Now more than 50 years later, the WOC lives on in many people’s memories, but what remains of the WOC infrastructure? The Shepard/Brower’s building, alas, was torn down in 2006 to make way for a condo development. Pieces of its famed tin ceiling, sold as a benefit for the Crooked Tree Library, can be found in many a Walloon cottage. The Quonset hut that housed the trampoline and other activities is also long gone.

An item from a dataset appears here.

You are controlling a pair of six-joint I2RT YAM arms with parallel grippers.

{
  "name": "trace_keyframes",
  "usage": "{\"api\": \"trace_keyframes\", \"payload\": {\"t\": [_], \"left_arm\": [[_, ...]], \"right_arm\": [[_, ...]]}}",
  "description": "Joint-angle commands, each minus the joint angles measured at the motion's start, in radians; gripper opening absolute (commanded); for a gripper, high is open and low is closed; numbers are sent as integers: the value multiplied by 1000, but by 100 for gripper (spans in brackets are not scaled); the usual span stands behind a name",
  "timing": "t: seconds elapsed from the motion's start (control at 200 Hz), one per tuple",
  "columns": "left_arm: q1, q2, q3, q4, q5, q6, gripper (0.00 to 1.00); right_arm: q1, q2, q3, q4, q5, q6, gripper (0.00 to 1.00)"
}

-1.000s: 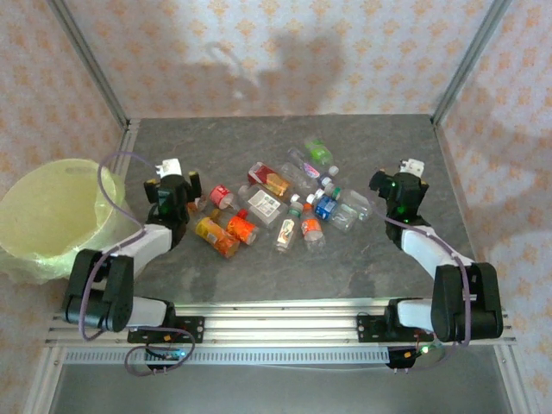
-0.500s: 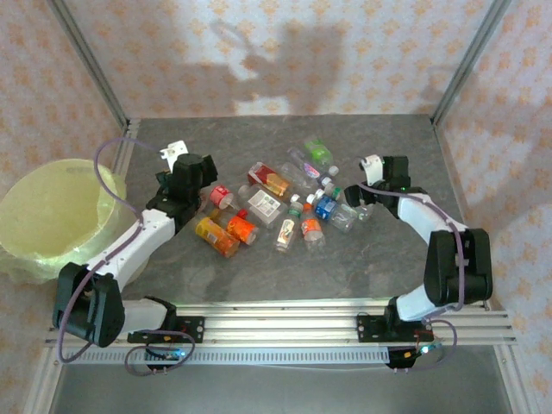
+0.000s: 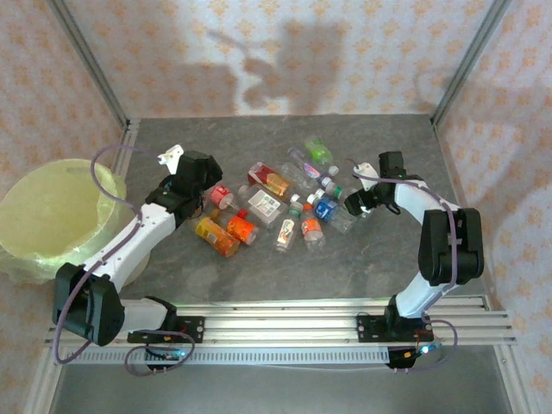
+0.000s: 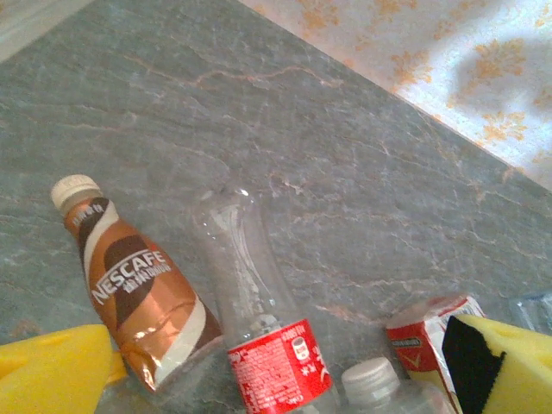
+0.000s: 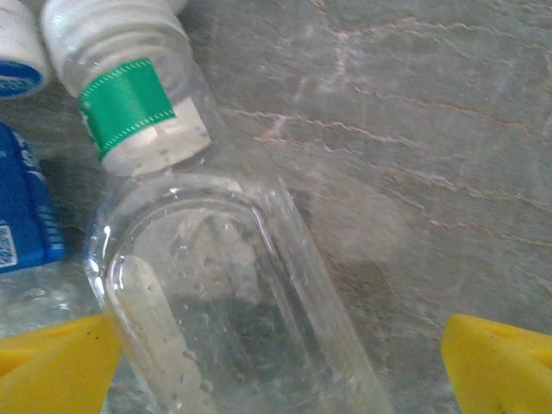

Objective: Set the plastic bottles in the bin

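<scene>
Judging by the layout, the task is barely begun: the plastic bottles lie clustered mid-way across the surface, well apart from the bin at its left, while the left end effector hangs wide open and empty over a red-labelled bottle and the right end effector stands open astride a clear bottle, gripping nothing

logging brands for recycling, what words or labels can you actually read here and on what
"NESCAFE": white letters on the brown bottle, left wrist view.
Red-label bottle: small white print, too blurred to read.
Red-and-white label beside it: print too blurred to read.
Blue-label bottle, right wrist view: a square code and small print, unreadable.
Top view: all labels too small to read.
</scene>
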Motion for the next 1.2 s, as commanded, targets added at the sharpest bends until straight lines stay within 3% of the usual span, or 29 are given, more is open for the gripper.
{"api": "trace_keyframes", "payload": {"t": [0.0,0.08,0.445,0.505,0.611,0.706,0.871,0.986,1.191], "left_arm": [[-5,16,32,-14,55,-14,100],[-10,43,39,24,94,-20,100],[-100,171,150,59,149,21,100],[-111,169,147,75,145,32,100],[-118,173,157,83,161,44,100],[-125,175,162,123,223,64,100],[-147,188,153,261,364,45,100],[-176,240,159,394,480,-29,100],[-233,307,201,557,585,-104,100]], "right_arm": [[-22,10,-5,-19,53,-17,93],[-27,16,-4,-43,30,-24,88],[-12,33,-43,43,44,-120,89],[-12,22,-64,62,57,-134,86],[-14,-2,-86,76,75,-157,70],[-7,-58,-98,64,74,-164,68],[17,-214,-129,130,131,-91,54],[22,-264,-106,151,135,-5,52],[57,-410,-211,409,-46,249,49]]}}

The family no longer owns the big log house on South Shore Drive/M-75, but the Mudd children, most of them still in St. Louis, retain their love of the lake. Milissa Mudd Beaty comes to Walloon every summer, renting a house in the old family neighborhood. The picturesque Mudd family log house next door is now owned by John and Susan Crowe of Kansas City, who have beautifully maintained its historic aspect. In September, 2021 Milissa was able to tour her old family home and relive its storied past with the Crowes. The original Sears kit cottage next door remained in the Clark family, but when Bob and Mary Clark Bessette took ownership, they discovered that the house could not be saved due to its deteriorated condition. Their stunning new house, however, bears an astonishing resemblance to the original house.
Although some of the buildings where WOC activities took place are no more, the camp itself lives on in the memories of those who took part in it. “It was a moment in time and a set of experiences that couldn’t happen today. I’m grateful I happened to be there when it did,” comments Doug Ballard. “A very successful adventure,” adds Charley Zimmer. And as Gerard Mudd reminisces, “For me, going to Walloon was like traveling to a different country to live for the summer. We would roll down the windows as we approached the turn off 131 to Walloon and smell the air. When we entered the house it also had a distinctive smell that said ‘home in Walloon.’ We forgot the news and what was happening in St. Louis or anywhere else. We had a whole set of different friends that only knew us from Walloon and vice versa. A little slice of heaven on earth.”
Dr. Mudd and wife Elizabeth, who sadly passed away in 1990 and 2013 respectively, left a legacy of inspired philanthropy both on Walloon and in St. Louis. As Marian concludes, “Dad and Mom simply wanted to create a fun summer experience that would generate lifelong friendships and wonderful memories for all who were involved. I’d say they accomplished that mission!”